CULTURA
TERÇA-FEIRA,
14 OUT 2003
Crítica
Música
Fado marítimo
Carlos
do Carmo
LISBOA Coliseu dos Recreios
13 Outubro
Sala cheia
Era para ter sido apenas
um. Foram dois. Podiam ter sido mais. Os espetáculos de celebração de 40 anos
de carreira de Carlos do Carmo, que sábado e domingo tiveram lugar no Coliseu
dos Recreios, em Lisboa. O público de Carlos do Carmo é Lisboa inteira. Mas não
só. Vieram pessoas de todos os pontos do país, mas também de Paris ou de Nova
Iorque, de propósito para acompanhar o fadista nesta data especial. E o homenageado
correspondeu dando, como de costume, tudo de si, numa entrega sem limites em
que o homem, a cidade e o fado se entrelaçam.
Domingo,
consumada a efeméride “oficial” do dia anterior, foi, como o próprio fadista
acentuou, “diferente”: “É esse o desafio”. Porque as pessoas eram outras e é
para elas que Carlos do Carmo canta, iríamos jurar que para cada uma em
particular, se tal fosse possível.
Ignorando
a idade e o cansaço, a voz continua, hoje como há 40 anos, límpida. Fazendo escorrer
a emoção sem a sufocar. Cantou-se o fado, por entre os silêncios de que o fadista
tanto gosta, e a euforia. “Cantou-se” e não “cantou” porque o público fez
questão de cantar “Os putos” e “Canoas do Tejo”, chamando a si as melodias.
Com
Ricardo Dias, o bandoneonista Walter Hidalgo (a misturar as águas do Tejo e do
rio de la Plata, Lisboa e Buenos Aires, o fado e o tango, em “Dois portos”), ou
com Júlio Pereira (num encontro a meio da sala, sob a luz de um holofote, na evocação
da vida anónima de “O vendedor de castanhas”), Carlos do Carmo disse a dois a
amizade e o respeito pelas várias músicas do mundo.
Mais
difícil, a exigir ginástica e concentração absolutas, foi o dueto com o
contrabaixista Carlos Bica, em “Teu nome Lisboa” (“mais tarde ou mais cedo,
vou-os pervertendo a todos, e trazendo-os para o fado”). Bica, porém, não se
deixou “perverter”, sem se afastar em demasia de um fraseado tipicamente jazzístico.

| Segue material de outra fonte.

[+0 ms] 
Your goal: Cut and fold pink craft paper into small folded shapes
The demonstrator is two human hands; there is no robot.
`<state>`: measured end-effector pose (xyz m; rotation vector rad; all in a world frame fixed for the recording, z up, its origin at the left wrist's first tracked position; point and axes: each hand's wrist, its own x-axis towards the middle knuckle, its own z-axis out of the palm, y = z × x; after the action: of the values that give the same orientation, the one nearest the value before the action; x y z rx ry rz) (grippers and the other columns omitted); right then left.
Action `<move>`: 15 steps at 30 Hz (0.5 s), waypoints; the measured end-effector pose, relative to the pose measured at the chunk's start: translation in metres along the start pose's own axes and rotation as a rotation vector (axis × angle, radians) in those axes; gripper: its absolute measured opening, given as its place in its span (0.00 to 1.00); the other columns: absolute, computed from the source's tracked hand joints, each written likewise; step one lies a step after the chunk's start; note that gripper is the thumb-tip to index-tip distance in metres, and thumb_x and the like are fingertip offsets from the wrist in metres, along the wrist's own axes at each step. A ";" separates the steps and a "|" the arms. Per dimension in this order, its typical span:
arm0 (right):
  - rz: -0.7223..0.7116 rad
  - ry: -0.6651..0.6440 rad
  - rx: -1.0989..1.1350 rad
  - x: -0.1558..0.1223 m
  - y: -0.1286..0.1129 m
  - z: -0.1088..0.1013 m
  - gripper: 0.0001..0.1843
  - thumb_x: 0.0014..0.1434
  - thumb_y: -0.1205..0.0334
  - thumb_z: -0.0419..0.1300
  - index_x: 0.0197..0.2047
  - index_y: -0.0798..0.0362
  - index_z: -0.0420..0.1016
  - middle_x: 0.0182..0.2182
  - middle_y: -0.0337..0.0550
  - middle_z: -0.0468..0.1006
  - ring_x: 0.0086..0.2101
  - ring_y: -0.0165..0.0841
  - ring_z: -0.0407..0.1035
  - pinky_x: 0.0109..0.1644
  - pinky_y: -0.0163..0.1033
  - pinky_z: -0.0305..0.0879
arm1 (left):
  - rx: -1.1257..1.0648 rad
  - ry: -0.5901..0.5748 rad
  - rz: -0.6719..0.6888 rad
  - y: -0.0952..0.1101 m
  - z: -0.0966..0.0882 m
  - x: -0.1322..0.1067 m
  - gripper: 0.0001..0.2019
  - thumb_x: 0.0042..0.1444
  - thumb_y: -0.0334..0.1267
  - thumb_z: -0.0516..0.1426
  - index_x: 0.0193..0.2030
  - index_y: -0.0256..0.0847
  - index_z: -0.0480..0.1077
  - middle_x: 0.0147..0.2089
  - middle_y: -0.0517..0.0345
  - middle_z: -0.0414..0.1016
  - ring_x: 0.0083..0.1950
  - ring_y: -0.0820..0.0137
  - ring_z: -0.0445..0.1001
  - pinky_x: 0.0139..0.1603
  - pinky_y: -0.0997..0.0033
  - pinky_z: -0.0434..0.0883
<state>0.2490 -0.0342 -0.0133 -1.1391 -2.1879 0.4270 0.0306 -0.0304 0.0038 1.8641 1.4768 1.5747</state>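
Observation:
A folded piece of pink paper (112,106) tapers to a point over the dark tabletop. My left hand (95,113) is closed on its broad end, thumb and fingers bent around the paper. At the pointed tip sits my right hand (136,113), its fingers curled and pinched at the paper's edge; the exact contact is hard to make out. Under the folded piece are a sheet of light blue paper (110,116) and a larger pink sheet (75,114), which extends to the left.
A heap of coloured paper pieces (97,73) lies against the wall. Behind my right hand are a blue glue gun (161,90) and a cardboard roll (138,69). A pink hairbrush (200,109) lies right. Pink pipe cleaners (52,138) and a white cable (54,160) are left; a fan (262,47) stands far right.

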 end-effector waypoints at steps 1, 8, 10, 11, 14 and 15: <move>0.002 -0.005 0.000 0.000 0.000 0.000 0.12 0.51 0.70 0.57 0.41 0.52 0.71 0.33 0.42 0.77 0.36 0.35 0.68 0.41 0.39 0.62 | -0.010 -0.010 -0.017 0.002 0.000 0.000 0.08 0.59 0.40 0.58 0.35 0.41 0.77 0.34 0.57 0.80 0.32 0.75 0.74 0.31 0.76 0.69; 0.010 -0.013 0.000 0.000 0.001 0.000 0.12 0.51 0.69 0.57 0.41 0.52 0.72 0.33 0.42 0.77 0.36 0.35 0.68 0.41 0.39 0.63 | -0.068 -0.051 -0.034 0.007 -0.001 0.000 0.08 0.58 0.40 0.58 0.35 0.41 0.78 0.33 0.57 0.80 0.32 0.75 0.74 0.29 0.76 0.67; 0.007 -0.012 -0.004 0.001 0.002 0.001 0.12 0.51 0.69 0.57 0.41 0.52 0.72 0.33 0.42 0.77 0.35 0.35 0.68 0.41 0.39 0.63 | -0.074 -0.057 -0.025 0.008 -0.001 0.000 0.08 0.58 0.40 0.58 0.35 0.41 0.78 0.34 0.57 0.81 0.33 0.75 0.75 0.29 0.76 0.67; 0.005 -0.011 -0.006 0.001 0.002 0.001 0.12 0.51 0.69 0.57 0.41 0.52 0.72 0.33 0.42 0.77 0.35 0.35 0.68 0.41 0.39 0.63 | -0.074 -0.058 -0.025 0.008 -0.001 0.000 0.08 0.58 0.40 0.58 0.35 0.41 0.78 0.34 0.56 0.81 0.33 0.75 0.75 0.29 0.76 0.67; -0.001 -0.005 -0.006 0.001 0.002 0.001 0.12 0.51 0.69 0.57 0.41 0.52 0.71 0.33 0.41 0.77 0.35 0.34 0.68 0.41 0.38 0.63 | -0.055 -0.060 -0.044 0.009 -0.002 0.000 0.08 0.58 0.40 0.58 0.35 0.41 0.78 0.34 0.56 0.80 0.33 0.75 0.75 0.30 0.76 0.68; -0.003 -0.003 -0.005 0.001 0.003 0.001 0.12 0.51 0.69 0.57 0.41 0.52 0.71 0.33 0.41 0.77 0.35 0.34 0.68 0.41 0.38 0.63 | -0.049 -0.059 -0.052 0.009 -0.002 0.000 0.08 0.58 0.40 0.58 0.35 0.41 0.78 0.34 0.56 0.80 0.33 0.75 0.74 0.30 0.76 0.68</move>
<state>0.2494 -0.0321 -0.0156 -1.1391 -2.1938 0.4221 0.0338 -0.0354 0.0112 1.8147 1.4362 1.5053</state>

Mais do que acompanhar, espicaçou e propôs vias de diálogo em território
neutro.
O
momento de interregno em que foram exibidos, em projeção vídeo, depoimentos de
músicos e amigos (Vasco Graça Moura, Manuel Alegre, Moniz Pereira, Fernando Tordo,
Luís Represas, Ana Moura e a sua mulher Judite do Carmo) aos quais o fadista ia
respondendo, como se estivesse a falar com elas em pessoa, acentuou a
solenidade, mas também a cumplicidade do acontecimento.
Mas
foi quando a orquestra Sinfonieta de Lisboa, sob a direção de Vasco Pearce de Azevedo,
tocou os arranjos escritos por Bernardo Sassetti, alguns também pelo maestro,
para “Fado Ultramar”, “Fado maestro” ou “Um Homem na cidade”, que o fado se
transfigurou em mar universal. Entrou-se num oceano de estrelas, mil marés nas
ondas dos violinos e dos metais. Em contraponto, Sassetti, debruçado sobre o piano,
entregou ao fado as notas do impressionismo. Carlos do Carmo retribuiu, chamando-lhe
um “dos maiores talentos da música portuguesa”.
Por
fim, mas não o fim – “Tens que continuar!”, gritou alguém, emocionado, da Geral
–, a enganar o cansaço que duas horas ininterruptas de espetáculo inevitavelmente
provocam, Carlos do Carmo avançou de novo, desta vez sozinho, para o meio do
seu público, para cantar, sem amplificação, as lágrimas a bailarem-lhe no rosto,
“Viela”. As palavras e a voz a pairarem, mais nítidas do que nunca, sobre aquele
silêncio marítimo onde tudo aflui e se resolve. Como na Lisboa de Álvaro de
Campos, dos versos: “E a grande cidade agora cheia de sol/ E a hora real e nua
como um cais já sem navios/ E o giro lento do guindaste que, como um compasso
que gira/Traça um semicírculo de não sei que emoção/ No silêncio comovido da
minh’alma...”. O fado.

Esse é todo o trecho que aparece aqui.